Proteomic techniques are widely used in spore biology to analyze the mechanisms of stress tolerance, sporulation, germination, and elongation of spores at the molecular level and to identify biological markers that support efficient clinical settings21. Previous techniques of analysis used relatively large amounts of spore preparations, which may pose various complications when applied to rare and quantity-limited samples, including those of bacteria with extremely low sporulation rates22. Such large quantity of preparations may reduce the purity of spore samples for subsequent MS analysis, thereby reducing the reliability of the MS data, and may increase the risk of pathogenic transmission. The sample preparation efficiency of the pTRUST method involving the i-soln system is superior to that of traditional approaches; therefore, this technique may be useful for more sensitive and important studies of spore biology, and in the pharmaceutical and food industries for detecting and controlling spores to prevent contamination and infection by pathogenic bacteria. The application of this method to spores of various bacterial strains other than B. subtilis is currently being evaluated in our laboratory.

Conclusions

The pTRUST method involving the i-soln system is simple and allows for high-efficiency shotgun analysis of the B. subtilis spore proteome in trace amounts of samples. Excluding trypsin digestion, this technique requires less than 45 min11, which is shorter than the conventional gel-based or gel-free approaches that typically take several hours.
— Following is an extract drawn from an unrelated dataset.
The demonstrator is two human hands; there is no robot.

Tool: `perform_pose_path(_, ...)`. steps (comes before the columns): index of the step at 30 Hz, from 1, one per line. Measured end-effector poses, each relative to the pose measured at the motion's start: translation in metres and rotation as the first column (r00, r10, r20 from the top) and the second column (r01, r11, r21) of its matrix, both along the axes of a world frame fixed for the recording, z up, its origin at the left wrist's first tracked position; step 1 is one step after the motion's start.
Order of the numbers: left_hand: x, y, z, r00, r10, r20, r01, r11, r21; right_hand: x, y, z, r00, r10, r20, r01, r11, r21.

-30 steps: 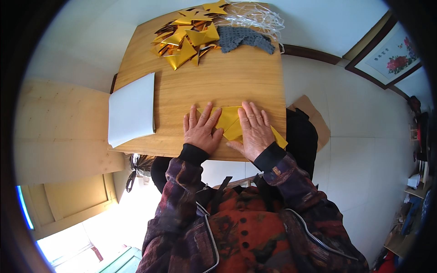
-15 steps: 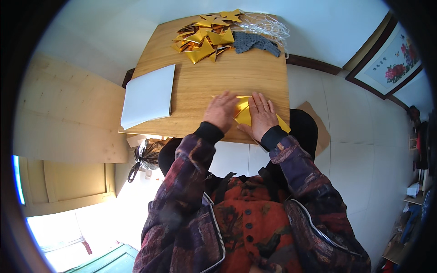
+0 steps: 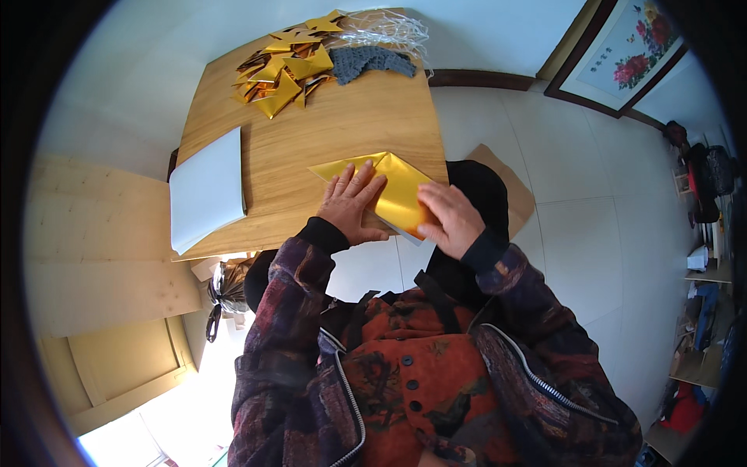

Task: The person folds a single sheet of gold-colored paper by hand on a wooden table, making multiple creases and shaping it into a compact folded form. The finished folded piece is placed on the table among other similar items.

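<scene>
A folded sheet of shiny gold foil paper (image 3: 398,185) lies at the table's near right edge, a strip of its pale underside showing below. My left hand (image 3: 348,204) rests flat on its left part, fingers spread. At the sheet's right end, my right hand (image 3: 454,219) has its fingers bent over the edge and its thumb below, pinching the paper. Toward the far side of the table sits a heap of folded gold paper pieces (image 3: 280,93). On the left lies a stack of white-backed sheets (image 3: 207,187).
The wooden table (image 3: 311,117) ends close to my lap. A grey knitted cloth (image 3: 372,64) and a tangle of clear plastic strips (image 3: 385,31) lie beside the gold heap. A black bag (image 3: 226,289) stands below the left corner; brown cardboard (image 3: 517,187) lies on the floor at right.
My right hand has gone from lying flat on the gold paper to gripping its right end. The left hand now presses flat on its left part. The whole view has shifted.
</scene>
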State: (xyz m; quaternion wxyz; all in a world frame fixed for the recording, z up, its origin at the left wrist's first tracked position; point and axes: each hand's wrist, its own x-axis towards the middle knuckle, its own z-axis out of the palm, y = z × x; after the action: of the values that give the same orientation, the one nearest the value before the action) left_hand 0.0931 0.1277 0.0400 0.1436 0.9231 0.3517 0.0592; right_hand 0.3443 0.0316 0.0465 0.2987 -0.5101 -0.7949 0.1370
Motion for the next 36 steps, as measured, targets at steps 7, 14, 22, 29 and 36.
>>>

The identification accuracy of pTRUST was also evaluated using 20 of the newly identified candidates, all of which were confirmed to be localized to spores using florescent microscopic analysis. Furthermore, this technology may be applicable to sensitive spore-protein dynamic analysis without substantial modification when used in combination with conventional quantitative techniques, such as stable isotope labeling23 and label-free methods24. Therefore, pTRUST has enormous potential to facilitate a wide spectrum of spore research for biological and therapeutic applications.